= About this exercise =
The entries below contain a line with "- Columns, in" and a line with "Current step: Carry". Quote exactly those two lines and all lines between them.

= Dataset extract =
########################################
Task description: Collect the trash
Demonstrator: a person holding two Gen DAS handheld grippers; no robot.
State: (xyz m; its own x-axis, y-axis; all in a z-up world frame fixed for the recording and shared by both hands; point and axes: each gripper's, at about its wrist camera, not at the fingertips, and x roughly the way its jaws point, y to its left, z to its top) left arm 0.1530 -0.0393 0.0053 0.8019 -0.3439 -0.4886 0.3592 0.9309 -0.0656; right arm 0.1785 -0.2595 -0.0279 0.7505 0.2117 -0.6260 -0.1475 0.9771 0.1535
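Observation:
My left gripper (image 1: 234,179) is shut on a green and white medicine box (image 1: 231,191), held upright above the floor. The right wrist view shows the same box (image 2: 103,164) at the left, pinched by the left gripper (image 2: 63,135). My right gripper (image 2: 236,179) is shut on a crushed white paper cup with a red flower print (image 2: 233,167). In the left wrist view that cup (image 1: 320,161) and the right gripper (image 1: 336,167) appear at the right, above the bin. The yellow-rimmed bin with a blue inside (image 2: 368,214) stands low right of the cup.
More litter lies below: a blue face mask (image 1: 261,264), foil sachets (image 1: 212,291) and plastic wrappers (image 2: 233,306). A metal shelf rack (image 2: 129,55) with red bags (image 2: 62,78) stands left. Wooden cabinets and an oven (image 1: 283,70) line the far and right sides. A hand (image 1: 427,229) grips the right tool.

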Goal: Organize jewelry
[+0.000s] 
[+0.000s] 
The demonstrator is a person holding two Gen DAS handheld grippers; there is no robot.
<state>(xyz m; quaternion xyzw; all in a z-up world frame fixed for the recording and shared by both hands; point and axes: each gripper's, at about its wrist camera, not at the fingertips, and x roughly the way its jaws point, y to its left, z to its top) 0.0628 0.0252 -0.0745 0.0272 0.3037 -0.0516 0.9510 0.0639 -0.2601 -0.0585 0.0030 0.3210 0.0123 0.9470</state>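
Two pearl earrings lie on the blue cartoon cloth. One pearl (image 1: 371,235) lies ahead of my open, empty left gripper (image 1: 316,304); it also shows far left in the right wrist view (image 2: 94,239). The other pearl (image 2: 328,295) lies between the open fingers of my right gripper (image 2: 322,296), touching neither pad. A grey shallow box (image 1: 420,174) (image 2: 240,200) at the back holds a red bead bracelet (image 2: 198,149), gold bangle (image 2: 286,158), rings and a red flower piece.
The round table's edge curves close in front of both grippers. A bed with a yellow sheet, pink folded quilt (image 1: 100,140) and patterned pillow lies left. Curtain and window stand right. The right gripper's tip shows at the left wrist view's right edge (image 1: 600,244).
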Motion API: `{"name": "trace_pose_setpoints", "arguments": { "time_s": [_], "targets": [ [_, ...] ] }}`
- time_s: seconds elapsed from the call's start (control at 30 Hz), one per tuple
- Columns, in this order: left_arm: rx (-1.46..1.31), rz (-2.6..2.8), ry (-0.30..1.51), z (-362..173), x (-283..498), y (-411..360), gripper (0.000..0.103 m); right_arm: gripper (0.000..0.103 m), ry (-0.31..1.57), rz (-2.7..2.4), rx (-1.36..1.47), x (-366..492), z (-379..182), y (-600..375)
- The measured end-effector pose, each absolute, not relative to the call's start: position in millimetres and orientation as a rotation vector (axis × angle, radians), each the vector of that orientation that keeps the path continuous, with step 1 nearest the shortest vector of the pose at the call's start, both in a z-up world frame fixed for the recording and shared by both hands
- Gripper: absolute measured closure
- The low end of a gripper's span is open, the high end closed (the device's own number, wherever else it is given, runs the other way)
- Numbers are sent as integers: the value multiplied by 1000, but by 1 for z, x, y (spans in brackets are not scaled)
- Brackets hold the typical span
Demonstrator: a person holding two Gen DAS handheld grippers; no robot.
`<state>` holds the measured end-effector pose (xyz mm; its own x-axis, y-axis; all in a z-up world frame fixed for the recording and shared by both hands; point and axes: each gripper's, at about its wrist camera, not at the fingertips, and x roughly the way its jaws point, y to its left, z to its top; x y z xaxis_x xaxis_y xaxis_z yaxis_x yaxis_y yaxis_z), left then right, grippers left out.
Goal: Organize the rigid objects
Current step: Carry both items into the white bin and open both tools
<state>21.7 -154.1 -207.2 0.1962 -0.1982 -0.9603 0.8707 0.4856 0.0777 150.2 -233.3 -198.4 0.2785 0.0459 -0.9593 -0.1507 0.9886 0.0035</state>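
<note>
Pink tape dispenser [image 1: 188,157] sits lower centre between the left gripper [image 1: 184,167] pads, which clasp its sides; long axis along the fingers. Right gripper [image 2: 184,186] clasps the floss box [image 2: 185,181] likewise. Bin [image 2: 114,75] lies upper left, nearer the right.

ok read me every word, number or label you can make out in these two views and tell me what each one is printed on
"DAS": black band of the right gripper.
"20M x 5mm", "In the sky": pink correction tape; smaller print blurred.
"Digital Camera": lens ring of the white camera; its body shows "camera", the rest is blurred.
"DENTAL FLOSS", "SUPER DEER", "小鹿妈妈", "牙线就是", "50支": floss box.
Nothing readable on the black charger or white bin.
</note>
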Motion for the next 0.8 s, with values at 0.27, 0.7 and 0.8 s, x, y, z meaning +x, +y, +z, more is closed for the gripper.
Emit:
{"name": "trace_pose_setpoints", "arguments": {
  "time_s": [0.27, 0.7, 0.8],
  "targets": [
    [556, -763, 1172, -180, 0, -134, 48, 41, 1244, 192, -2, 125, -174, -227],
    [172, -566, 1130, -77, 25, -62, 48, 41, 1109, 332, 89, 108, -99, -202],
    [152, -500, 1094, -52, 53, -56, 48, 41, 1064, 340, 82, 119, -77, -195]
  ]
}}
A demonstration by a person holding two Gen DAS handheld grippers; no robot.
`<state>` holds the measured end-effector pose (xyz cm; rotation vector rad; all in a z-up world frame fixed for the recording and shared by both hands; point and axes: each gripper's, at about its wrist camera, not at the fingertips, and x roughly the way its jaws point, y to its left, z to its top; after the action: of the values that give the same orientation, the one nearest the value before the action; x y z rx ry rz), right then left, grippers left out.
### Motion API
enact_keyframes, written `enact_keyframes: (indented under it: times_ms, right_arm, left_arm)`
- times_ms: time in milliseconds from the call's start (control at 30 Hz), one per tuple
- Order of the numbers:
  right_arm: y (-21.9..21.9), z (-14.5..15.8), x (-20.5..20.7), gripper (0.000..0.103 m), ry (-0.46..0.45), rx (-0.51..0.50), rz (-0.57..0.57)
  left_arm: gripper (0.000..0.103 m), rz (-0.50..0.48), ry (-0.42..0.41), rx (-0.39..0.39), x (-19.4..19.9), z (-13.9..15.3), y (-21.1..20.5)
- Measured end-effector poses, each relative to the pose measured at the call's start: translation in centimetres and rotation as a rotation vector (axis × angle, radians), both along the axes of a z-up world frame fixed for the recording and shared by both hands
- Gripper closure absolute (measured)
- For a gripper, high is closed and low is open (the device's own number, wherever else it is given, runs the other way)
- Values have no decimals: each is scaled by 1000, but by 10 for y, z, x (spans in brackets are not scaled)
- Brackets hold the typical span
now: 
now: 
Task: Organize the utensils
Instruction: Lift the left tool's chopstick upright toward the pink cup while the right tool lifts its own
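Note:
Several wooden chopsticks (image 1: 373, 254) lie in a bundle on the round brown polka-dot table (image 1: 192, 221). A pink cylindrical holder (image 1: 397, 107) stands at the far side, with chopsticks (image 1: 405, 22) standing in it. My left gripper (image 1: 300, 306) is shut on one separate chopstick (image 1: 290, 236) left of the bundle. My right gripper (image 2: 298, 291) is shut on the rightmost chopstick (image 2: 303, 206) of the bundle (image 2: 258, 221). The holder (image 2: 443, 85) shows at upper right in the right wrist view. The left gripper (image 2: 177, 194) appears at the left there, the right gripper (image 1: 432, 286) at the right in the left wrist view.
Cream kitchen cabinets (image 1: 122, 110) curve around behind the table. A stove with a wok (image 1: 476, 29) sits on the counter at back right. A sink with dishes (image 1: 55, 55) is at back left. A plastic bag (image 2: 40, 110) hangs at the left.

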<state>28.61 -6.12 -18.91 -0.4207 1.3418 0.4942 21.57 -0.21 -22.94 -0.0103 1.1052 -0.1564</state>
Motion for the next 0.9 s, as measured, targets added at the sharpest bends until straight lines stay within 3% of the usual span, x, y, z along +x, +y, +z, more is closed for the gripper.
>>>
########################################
= Finished task =
- Columns, in this order: left_arm: rx (-1.46..1.31), rz (-2.6..2.8), ry (-0.30..1.51), z (-362..173), x (-283..498), y (-411..360), gripper (0.000..0.103 m); right_arm: gripper (0.000..0.103 m), ry (-0.31..1.57), rz (-2.7..2.4), rx (-1.36..1.47), x (-366..492), z (-379..182), y (-600..375)
- The measured end-effector pose, each absolute, not relative to the call's start: position in millimetres and orientation as a rotation vector (axis × angle, radians), each the vector of that orientation that keeps the path continuous, with step 1 nearest the shortest vector of the pose at the call's start, both in a z-up world frame fixed for the recording and shared by both hands
- Gripper: absolute measured closure
- The low end of a gripper's span is open, the high end closed (the device's own number, wherever else it is given, runs the other way)
- Numbers are sent as integers: the value multiplied by 1000, but by 1 for z, x, y (spans in brackets are not scaled)
- Brackets hold the typical span
Demonstrator: a person holding two Gen DAS handheld grippers; no robot.
`<state>` holds the measured end-effector pose (xyz mm; its own x-axis, y-axis; all in a z-up world frame fixed for the recording and shared by both hands; point and axes: each gripper's, at about its wrist camera, not at the fingertips, and x roughly the way its jaws point, y to its left, z to its top; x y z xaxis_x xaxis_y xaxis_z yaxis_x yaxis_y yaxis_z), left then right, grippers left out.
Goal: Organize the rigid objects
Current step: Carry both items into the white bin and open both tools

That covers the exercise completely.